* [WHAT IS EXPECTED]:
Among the lines below, take the one holding "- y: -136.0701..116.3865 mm", the one holding "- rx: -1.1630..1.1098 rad", and all lines between them. Set them down exactly.

##########

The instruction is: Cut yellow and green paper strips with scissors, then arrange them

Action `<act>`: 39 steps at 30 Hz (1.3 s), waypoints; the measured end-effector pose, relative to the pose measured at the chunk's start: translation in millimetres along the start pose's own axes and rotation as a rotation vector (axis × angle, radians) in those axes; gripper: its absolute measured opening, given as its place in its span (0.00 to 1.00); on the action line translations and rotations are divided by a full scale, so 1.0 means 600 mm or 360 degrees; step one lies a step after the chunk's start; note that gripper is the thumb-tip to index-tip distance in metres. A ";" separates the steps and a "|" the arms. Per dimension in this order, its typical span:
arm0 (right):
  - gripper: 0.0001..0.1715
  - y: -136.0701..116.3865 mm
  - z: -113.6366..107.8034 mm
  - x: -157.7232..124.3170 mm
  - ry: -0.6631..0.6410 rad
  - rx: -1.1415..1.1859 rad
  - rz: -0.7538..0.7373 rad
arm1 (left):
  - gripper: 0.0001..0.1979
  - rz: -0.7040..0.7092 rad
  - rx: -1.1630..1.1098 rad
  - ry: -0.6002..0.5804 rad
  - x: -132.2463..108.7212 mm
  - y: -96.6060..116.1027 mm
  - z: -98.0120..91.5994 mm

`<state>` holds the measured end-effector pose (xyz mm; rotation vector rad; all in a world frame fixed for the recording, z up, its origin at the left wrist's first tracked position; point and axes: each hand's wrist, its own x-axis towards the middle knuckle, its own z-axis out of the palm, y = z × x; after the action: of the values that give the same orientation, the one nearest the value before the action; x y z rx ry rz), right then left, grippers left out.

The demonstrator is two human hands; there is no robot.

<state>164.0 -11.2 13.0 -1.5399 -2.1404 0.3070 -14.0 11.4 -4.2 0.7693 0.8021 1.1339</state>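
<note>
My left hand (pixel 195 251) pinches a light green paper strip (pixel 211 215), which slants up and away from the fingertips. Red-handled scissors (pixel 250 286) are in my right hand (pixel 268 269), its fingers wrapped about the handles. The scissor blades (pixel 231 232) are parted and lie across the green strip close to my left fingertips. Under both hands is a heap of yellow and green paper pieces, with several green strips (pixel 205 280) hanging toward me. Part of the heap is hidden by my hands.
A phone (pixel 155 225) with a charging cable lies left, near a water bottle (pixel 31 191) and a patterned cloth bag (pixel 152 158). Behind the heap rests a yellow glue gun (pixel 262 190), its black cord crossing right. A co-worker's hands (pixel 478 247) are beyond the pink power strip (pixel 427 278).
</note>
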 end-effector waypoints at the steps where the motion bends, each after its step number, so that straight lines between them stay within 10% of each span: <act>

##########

* [ANSWER SECTION]:
  - y: -136.0701..116.3865 mm
  - z: -113.6366..107.8034 mm
  - x: -157.7232..124.3170 mm
  - ry: -0.6631..0.6410 rad
  - rx: -1.1415..1.1859 rad
  - rz: -0.7538..0.7373 rad
arm1 (left):
  - gripper: 0.0001..0.1979
  - rz: -0.7040..0.7092 rad
  - rx: -1.1630..1.1098 rad

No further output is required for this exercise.